But when graphical user interfaces finally did become available, it was a fantastic improvement. With a well-designed GUI, you don't have to memorize a whole micro-language of commands and options to get things done. The trade-off, at least with the classic "Windows-Icons-Menus-Pointers" (WIMP) GUI, however is that it isn't as expressive: it's much easier to say the common things you need to say, but much harder to say things that the programmer didn't expect you to need. The surface simplicity comes at a terrific price in underlying complexity, and that creates practical limits on how flexible the system can be.

The typical desktop GUI hasn't changed much in 30 years!The typical desktop GUI hasn't changed much in 30 years!

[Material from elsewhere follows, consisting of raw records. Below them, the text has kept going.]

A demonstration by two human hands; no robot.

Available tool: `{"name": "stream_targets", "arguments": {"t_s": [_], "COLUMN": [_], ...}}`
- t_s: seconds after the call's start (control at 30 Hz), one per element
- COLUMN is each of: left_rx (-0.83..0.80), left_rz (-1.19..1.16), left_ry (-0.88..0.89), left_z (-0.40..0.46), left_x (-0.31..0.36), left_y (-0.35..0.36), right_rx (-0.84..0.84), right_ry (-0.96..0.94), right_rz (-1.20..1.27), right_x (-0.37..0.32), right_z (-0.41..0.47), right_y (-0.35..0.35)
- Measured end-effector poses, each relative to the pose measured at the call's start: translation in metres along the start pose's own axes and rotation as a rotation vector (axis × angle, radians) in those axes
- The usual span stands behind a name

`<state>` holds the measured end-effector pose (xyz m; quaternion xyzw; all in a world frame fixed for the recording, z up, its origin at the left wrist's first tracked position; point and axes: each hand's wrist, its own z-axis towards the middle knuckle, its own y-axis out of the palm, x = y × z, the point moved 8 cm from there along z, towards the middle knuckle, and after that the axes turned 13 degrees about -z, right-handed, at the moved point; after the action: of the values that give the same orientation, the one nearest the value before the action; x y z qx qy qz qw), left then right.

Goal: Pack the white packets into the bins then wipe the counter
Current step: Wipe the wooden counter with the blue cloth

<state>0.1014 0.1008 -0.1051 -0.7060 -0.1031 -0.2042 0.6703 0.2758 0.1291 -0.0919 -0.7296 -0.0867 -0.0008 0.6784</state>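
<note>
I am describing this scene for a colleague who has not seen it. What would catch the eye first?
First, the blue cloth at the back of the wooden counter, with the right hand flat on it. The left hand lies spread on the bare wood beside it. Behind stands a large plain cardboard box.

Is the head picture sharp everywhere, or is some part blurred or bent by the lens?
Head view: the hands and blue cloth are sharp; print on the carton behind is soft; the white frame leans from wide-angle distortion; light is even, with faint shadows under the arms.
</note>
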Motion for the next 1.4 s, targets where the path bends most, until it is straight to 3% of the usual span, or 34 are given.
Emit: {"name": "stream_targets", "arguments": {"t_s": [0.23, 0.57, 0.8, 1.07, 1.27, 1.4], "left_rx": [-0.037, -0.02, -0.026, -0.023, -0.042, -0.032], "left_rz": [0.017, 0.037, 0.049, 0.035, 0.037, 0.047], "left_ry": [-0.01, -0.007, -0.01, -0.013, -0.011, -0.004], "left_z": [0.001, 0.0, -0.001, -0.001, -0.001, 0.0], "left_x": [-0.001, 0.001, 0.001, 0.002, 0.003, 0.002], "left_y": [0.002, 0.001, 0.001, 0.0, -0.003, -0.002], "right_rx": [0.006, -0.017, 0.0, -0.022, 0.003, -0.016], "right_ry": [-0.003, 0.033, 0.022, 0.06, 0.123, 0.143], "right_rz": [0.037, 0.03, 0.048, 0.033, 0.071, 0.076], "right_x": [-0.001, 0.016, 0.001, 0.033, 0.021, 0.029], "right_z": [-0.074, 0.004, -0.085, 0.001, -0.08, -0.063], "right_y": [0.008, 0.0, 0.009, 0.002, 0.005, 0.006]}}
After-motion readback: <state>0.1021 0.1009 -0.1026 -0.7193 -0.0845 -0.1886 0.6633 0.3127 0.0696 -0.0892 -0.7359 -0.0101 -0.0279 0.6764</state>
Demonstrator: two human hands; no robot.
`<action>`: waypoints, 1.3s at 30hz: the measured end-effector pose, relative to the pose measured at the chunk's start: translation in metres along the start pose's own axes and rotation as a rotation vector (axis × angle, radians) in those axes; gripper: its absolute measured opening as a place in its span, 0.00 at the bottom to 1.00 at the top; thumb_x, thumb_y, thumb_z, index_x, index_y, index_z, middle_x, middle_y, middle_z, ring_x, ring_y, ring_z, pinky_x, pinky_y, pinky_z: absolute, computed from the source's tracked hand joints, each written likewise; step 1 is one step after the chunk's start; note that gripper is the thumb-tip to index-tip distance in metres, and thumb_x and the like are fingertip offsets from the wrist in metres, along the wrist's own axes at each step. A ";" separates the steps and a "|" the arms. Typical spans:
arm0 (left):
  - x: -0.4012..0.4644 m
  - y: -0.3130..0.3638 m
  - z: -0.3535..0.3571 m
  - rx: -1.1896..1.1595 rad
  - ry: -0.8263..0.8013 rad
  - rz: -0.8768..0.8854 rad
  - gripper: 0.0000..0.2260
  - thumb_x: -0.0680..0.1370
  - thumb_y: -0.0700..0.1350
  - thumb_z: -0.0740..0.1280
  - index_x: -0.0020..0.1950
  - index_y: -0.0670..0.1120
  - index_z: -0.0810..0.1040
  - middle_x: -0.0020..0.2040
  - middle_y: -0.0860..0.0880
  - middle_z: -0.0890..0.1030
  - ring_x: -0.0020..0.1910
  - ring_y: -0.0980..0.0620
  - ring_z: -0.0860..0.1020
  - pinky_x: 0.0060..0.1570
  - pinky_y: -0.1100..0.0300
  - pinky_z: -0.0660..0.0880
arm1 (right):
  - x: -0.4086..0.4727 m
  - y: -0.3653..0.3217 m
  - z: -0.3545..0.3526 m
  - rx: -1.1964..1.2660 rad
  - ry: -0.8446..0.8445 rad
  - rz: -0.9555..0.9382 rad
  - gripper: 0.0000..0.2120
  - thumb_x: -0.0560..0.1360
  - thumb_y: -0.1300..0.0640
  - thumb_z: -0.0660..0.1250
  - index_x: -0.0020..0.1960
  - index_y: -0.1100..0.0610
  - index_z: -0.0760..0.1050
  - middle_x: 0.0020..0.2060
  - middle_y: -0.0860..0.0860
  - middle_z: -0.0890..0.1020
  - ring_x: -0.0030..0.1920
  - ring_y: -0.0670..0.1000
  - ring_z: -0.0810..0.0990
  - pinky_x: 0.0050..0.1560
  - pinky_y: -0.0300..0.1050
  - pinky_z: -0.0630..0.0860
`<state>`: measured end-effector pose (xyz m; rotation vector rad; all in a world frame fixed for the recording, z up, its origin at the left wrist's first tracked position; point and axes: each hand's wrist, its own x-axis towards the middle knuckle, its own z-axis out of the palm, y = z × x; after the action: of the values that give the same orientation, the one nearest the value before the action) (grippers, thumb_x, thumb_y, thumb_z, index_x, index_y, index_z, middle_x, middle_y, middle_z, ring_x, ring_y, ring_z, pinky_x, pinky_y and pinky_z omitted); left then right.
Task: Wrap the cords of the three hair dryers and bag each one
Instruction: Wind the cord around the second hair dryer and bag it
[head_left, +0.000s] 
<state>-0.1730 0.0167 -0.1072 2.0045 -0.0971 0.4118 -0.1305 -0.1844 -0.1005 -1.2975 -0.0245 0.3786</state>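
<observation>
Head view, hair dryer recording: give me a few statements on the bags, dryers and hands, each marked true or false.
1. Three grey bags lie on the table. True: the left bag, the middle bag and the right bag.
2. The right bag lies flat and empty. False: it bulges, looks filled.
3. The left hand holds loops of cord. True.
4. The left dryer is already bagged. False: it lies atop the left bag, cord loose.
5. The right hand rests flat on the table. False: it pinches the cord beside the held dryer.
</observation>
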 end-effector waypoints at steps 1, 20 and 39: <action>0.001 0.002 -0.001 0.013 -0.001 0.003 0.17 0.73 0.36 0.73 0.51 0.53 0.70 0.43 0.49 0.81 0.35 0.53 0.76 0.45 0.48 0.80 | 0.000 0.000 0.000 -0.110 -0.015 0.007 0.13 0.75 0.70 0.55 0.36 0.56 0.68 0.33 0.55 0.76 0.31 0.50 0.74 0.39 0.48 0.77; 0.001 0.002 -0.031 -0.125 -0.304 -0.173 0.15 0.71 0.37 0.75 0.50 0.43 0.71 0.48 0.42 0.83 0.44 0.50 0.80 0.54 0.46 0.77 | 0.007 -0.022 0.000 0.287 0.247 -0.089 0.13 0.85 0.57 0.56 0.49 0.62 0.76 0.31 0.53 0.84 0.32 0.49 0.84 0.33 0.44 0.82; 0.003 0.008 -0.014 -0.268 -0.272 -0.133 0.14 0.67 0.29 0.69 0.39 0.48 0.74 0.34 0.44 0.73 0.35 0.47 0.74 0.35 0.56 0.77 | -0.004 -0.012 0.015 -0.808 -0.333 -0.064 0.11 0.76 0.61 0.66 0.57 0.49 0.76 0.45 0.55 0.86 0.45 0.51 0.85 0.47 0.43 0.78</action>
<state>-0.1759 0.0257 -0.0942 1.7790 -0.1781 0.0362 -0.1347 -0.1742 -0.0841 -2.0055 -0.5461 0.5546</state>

However, it's been thirty years! In all this time, there's been a lot of computer science innovation, graphics, programming libraries, and artificial intelligence have all improved drastically. But very little improvement has been made to the most fundamental interaction level between humans and machines. We still have quaint little arguments over "which" is better: the GUI or the CLI. It's become a kind of knee-jerk battle over computer professionalism—the crotchety "geek" versus the clueless "luser" (and who says name-calling and cliquishness ends in high school?). Which conveniently whitewashes the point that, by now, we really ought to have more than just these two choices.

We still have quaint little arguments over "which" is better: the GUI or the CLI

We have the original motivation behind the GUI concept (as explained on Wikipedia); we have "Master Foo Discourses on the Graphical User Interface"; and we have a recent article claiming that GUIs are anti-sharing (a rather poorly-written blog, but with a good point at its core).

I think perhaps the last one gets to the core of the problem for me, especially as regards free software desktop systems: GUI interfaces as we have hitherto conceived them do not provide the same induction into the world of real power over the computer that you get when you are forced to interact with the system in the same was as the people who programmed it.

And yet, it's undeniable that free software would be dead in the water without GUIs to make software accessible to new users. And let's not kid ourselves that newbies are the only ones who benefit: I've edited my share of arcane configuration files, and unless it's something you do everyday, it is never pleasant. GUI configuration is a big improvement.

Why can't we do better than either?

Which raises a very good question, to which I have yet to see a good answer: why don't we fix it?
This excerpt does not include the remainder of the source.